[EXTRACTED DATA — start]

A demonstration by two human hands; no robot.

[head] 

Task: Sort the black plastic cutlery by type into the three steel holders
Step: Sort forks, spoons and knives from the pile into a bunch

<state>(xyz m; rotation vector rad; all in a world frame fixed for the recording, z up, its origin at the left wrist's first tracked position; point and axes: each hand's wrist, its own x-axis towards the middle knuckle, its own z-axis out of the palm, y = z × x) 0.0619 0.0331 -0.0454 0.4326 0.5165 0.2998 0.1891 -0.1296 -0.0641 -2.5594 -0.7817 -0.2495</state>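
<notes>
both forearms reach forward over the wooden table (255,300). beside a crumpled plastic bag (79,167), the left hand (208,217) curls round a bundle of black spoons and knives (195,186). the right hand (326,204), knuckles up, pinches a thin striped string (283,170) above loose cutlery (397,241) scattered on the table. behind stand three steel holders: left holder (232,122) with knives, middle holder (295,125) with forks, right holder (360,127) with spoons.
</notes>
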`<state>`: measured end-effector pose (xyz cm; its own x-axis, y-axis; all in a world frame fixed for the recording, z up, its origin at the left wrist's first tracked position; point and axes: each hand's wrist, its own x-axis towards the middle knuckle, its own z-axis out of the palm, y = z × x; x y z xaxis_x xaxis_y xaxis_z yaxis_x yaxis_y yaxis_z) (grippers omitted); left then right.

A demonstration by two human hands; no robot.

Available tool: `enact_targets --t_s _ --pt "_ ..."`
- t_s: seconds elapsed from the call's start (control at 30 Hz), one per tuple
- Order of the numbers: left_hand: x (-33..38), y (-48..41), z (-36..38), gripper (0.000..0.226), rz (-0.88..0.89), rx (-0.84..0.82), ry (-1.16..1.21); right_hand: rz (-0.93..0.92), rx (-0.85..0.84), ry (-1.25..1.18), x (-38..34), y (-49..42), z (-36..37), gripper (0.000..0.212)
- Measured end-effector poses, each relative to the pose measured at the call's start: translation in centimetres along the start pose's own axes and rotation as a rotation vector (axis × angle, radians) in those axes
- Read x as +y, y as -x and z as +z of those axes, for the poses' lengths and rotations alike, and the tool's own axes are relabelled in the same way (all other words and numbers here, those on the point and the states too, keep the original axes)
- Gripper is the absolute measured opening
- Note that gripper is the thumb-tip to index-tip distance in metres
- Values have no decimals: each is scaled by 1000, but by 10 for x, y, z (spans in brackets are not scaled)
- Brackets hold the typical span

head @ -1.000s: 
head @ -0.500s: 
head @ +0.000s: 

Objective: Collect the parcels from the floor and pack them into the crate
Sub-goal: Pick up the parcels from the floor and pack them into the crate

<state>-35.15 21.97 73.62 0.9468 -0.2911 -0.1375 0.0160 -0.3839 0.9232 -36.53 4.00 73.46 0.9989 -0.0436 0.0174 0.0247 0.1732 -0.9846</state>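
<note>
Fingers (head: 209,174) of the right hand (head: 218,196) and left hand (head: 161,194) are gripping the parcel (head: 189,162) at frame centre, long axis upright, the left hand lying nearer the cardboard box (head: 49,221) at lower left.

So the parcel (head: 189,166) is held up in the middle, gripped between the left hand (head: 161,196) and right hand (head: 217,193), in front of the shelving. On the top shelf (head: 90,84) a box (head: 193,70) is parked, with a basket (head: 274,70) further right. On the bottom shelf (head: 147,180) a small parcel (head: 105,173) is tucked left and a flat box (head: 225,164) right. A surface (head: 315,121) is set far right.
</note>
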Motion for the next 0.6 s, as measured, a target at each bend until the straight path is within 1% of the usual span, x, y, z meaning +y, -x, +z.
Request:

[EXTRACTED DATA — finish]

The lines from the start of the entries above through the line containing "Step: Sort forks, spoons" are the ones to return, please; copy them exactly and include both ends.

**REPLY:**
A demonstration by two human hands; no robot.

[head] 

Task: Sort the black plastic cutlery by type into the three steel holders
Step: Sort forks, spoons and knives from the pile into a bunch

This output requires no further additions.